Cada pelo de su nuca se erizó. Podía sentirlo. Una presión en el aire, una estática cargada en el aire que le erizaba la piel.

El crujido de los pasos cesó.

Había llegado al rellano.

Elías contuvo la respiración, los ojos clavados en el baile de la llama. Lo sintió, el olor que estaba seguro empezaría a odiar, ese dulce olor, que antes ataco sus sentidos, ahora llenaba el desván, denso y asfixiante.

Aun de espaldas a la puerta movió su cabeza para por encima de su hombro y entonces, la sombra se proyectó en el suelo del pasillo, alargándose lentamente hasta el umbral de la puerta del desván.

No tenía la forma de una persona. Era una mancha alargada y retorcida, una silueta que se movía con una fluidez antinatural, como humo espeso. No reflejaba nada que hubiera en el pasillo.

Regreso su vista a la flama y paso saliva, pero Elías giró la cabeza, forzado por una horrorosa fascinación.

Allí, enmarcada en la puerta, estaba la figura.

No era algo translúcido. Era una mancha. Una oscuridad más profunda que la noche misma, con una altura que parecía rozar el techo. No tenía rasgos, solo una impresión de cabeza alargada y miembros demasiado largos y delgados. Y donde deberían estar los ojos, se dibujaban dos puntos de una negrura absoluta, como pozos sin fondo, lo miraban fijamente.

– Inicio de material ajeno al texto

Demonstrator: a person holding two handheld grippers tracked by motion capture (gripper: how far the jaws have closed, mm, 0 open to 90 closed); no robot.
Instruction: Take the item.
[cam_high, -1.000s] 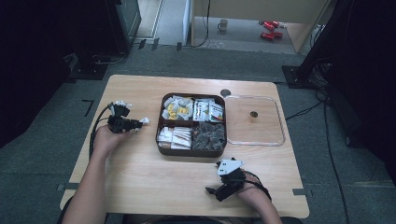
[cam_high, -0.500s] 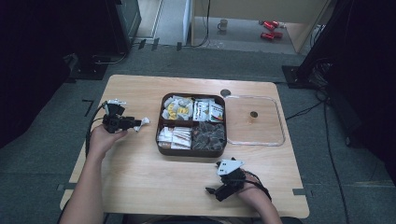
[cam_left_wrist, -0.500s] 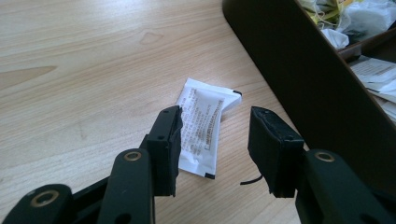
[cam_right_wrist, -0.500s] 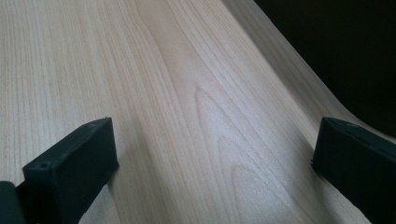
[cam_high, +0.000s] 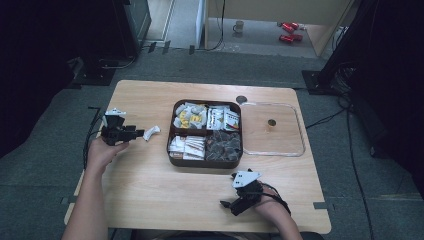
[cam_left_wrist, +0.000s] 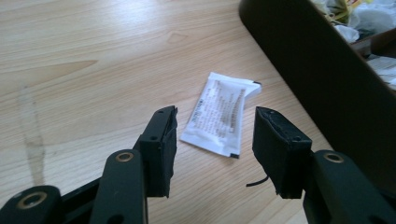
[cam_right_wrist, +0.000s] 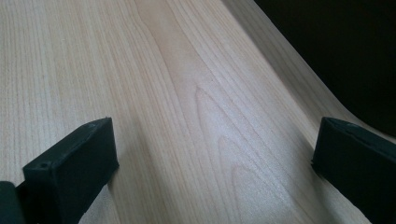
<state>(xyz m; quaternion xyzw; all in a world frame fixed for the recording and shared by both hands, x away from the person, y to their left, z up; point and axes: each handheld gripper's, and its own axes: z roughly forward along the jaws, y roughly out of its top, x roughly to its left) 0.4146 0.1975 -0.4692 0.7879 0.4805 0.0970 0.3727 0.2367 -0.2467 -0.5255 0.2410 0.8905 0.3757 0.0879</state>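
Left gripper (cam_left_wrist: 212, 154) jaws just opening, parted, nothing pinched. White sachet (cam_left_wrist: 219, 119) flat on surface (cam_high: 150, 185), just beside brown tray (cam_high: 172, 150). Right gripper (cam_right_wrist: 212, 158) agape, idle. Risk: left jaws nudge sachet, skidding it against tray wall.

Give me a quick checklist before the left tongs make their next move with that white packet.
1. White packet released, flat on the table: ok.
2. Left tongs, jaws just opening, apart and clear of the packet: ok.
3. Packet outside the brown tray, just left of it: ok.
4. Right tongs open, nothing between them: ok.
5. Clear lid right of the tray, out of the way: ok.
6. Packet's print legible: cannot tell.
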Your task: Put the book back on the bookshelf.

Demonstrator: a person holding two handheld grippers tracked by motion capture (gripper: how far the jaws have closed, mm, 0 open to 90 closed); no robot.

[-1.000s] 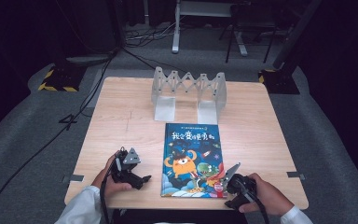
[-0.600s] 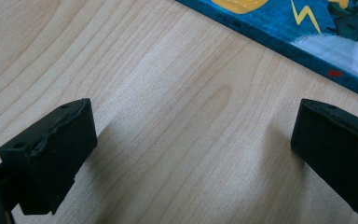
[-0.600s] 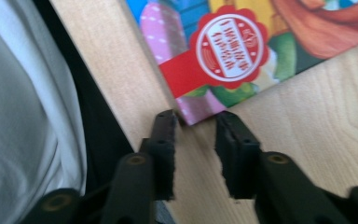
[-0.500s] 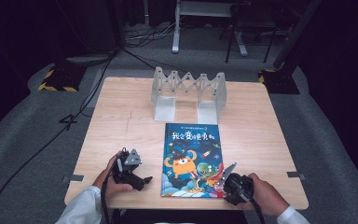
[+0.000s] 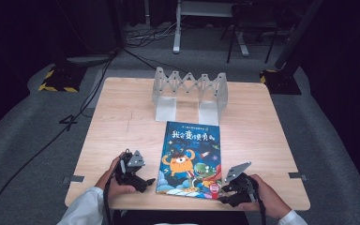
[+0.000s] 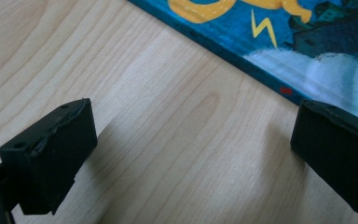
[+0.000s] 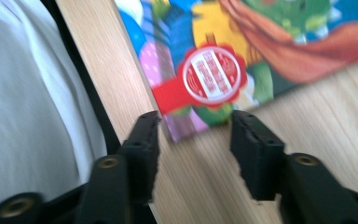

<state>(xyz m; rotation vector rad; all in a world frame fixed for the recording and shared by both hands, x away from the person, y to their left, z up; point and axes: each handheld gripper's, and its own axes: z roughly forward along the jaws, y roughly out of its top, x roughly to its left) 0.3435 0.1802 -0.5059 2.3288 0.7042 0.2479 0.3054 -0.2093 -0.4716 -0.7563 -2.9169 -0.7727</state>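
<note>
On a pale wooden table (image 5: 122, 117) ringed by dark floor, a children's picture book (image 5: 190, 157) lies flat, cover up, just in front of a clear zigzag rack (image 5: 190, 91). The left gripper (image 6: 191, 154), jaws spread wide and empty, rests beside the book's left edge, its right jaw overlapping the cover. The right gripper (image 7: 193, 140), jaws partly open, straddles the book's near right corner beside a red round seal (image 7: 212, 74). The cover's white title characters are too small to read.
</note>
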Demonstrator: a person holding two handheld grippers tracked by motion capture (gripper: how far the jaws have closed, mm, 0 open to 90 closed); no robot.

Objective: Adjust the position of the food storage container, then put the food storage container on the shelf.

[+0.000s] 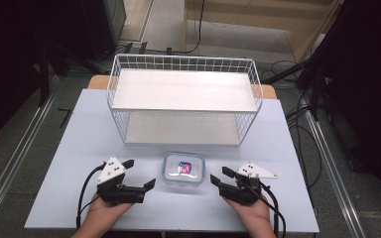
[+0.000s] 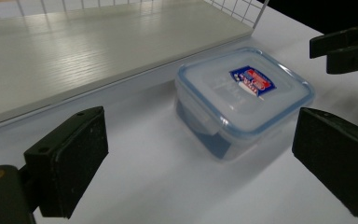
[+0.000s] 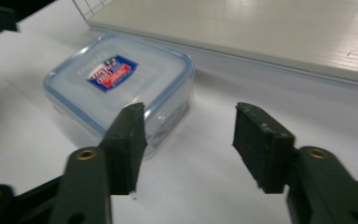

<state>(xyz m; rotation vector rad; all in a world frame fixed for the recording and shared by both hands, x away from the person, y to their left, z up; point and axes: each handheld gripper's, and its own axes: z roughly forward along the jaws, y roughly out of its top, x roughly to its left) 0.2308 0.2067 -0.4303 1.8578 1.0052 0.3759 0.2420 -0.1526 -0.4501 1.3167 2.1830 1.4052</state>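
Clear plastic with a blue-rimmed lid and a red-and-blue label, the food box [image 1: 183,169] sits on the white table [image 1: 69,163] just in front of the wire rack [image 1: 183,99], between your two grippers. Your left gripper [image 1: 142,173] stands near its left side, jaws spread wide and empty. Your right gripper [image 1: 220,175] waits near its right side, jaws partly apart with nothing between them, not touching the box.

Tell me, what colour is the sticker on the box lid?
Red and blue, on the clear box; the left gripper view shows it best.
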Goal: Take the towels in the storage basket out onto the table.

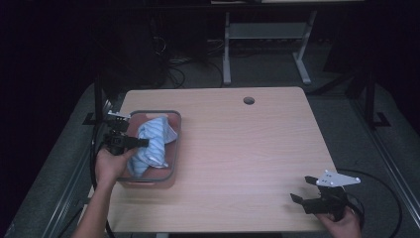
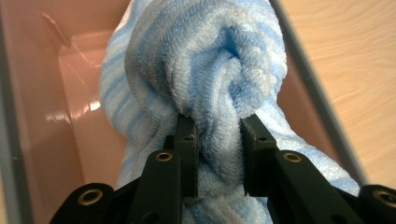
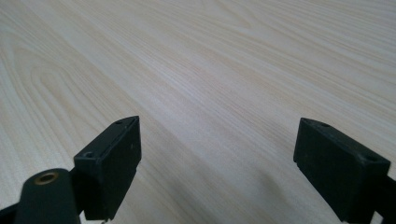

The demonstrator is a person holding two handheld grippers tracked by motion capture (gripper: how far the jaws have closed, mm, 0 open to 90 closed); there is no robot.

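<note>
Left claw (image 1: pixel 140 143) is clamped on a blue-and-white striped towel (image 1: pixel 151 144); in the left gripper view both black pads pinch a thick fold of the terry cloth (image 2: pixel 219 93), w/ the fabric bunched and twisted just above the pads. Towel sits in a pink tub w/ grey rim (image 1: pixel 174 148), which stands near the table's left edge, abt midway front to back; part of the cloth is lifted and crumpled, the rest drapes down inside the tub toward its front wall. Tub's pink inner wall (image 2: pixel 51 107) shows to the left of the towel in the left gripper view, grey rim and bare wood to the right. Left hand (image 1: pixel 111 166) comes in over the table's left edge at the tub's front left corner. Right claw (image 1: pixel 301 189) is wide open, nothing btwn the pads; it's held by the right hand (image 1: pixel 341 223) near the table's front right corner, well apart from tub and towel. Right gripper view: both pads apart over bare light-wood table (image 3: pixel 196 70).
</note>
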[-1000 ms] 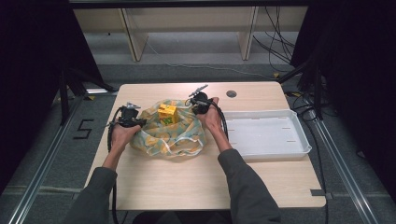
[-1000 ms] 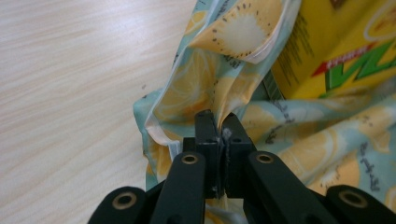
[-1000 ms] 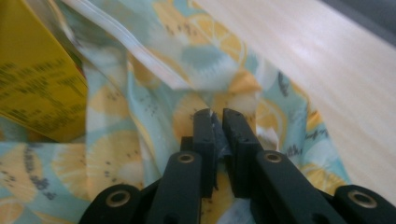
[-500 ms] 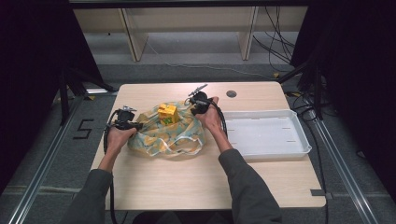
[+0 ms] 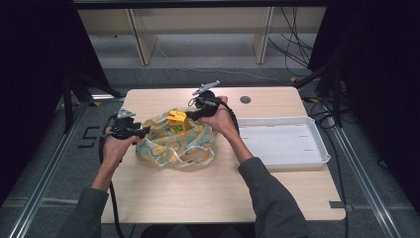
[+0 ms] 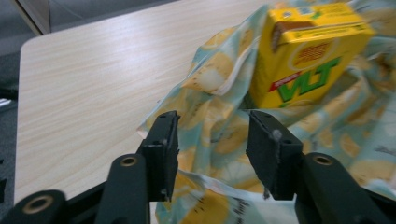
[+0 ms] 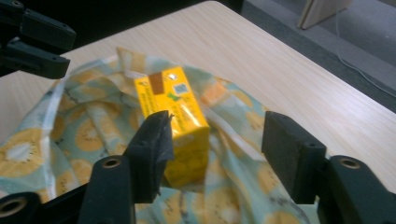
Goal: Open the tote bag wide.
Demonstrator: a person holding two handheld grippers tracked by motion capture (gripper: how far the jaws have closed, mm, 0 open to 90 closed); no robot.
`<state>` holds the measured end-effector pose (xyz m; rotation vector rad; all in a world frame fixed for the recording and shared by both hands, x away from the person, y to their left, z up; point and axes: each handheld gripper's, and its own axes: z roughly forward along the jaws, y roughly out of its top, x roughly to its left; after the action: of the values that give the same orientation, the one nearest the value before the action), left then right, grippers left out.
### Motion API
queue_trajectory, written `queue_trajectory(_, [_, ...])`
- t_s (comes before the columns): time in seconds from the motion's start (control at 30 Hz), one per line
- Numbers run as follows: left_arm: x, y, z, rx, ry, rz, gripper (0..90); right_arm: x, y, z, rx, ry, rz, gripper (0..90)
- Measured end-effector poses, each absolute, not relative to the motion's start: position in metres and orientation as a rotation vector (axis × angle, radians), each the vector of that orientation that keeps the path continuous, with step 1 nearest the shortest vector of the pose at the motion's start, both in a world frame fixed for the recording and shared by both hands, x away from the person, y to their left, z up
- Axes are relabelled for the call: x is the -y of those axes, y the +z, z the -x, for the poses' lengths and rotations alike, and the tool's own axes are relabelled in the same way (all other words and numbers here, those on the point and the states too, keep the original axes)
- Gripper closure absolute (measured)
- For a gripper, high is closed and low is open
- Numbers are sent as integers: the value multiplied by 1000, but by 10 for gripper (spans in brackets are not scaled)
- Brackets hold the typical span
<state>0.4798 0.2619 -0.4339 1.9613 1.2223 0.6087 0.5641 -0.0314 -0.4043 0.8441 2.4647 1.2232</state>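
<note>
The left gripper (image 6: 212,140) is hovering with its jaws standing apart, having just been opening, and nothing is being pinched between them. Directly beyond its fingertips (image 6: 161,140) the printed bag (image 6: 219,135) is lying slack on the table (image 6: 84,79), its nearest fold showing through the gap. Farther past the right-hand finger, the yellow drink carton (image 6: 308,56) is standing upright inside the bag.

The right gripper (image 7: 215,140) is also holding its jaws wide, having just been opening, with nothing gripped. The carton is sitting just beyond its left-hand finger (image 7: 154,140), partly behind it, with the bag spreading under and past both fingers. In the high view, the two grippers are flanking the bag, and a white tray (image 5: 317,158) is lying behind the right hand (image 5: 223,121), well apart.
</note>
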Motion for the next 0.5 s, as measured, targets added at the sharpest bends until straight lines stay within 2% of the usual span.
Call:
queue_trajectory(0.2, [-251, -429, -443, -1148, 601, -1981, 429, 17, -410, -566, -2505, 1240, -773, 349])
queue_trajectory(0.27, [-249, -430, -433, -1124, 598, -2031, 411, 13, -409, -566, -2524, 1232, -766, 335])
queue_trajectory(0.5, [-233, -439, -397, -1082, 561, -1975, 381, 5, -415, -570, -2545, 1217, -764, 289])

No hizo ningún movimiento para entrar. Solo se quedó allí, en el umbral, observando.

Pero Elías podía sentirlo en su mente. Una presión fría que se colaba en sus pensamientos, hurgando, buscando. No eran palabras, sino percepciones, imágenes forzadas que brotaban en su cabeza contra su voluntad. Mostrando una vida, en forma de película vieja.

Vio a su padre, no como lo recordaba, sino pálido y con los ojos vacíos, tendiendo una mano desde la oscuridad del bosque. Vio a su abuela, joven y aterrorizada, llorando en este mismo desván.
Oyó el susurro de mil voces superpuestas, todas las que había usado el Eco o lo que fuera, a lo largo de los años, un coro de voces desesperadas. Todas las victimas que su abuela llevo a esa cosa.

Era un depredador que no atacaba el cuerpo, sino el alma. Se alimentaba del dolor, la culpa y el miedo.

Y él tenía mucho miedo.

—Sal —logró decir Elías, con un hilo de voz. — Vete. — dando pequeños pasos hacia el costado.

La figura en el umbral se inclinó ligeramente hacia adelante. La sombra que proyectaba se alargó, avanzando por el suelo del desván como una mancha de aceite. No hacia él, no hacia la ventana.

Hacia la vela.

La llama de la vela negra se encogió hasta convertirse en un simple punto de luz azul, parecía un milagro que aun estuviera encendida. El frío se intensificó, haciéndole castañear los dientes y partir los labios.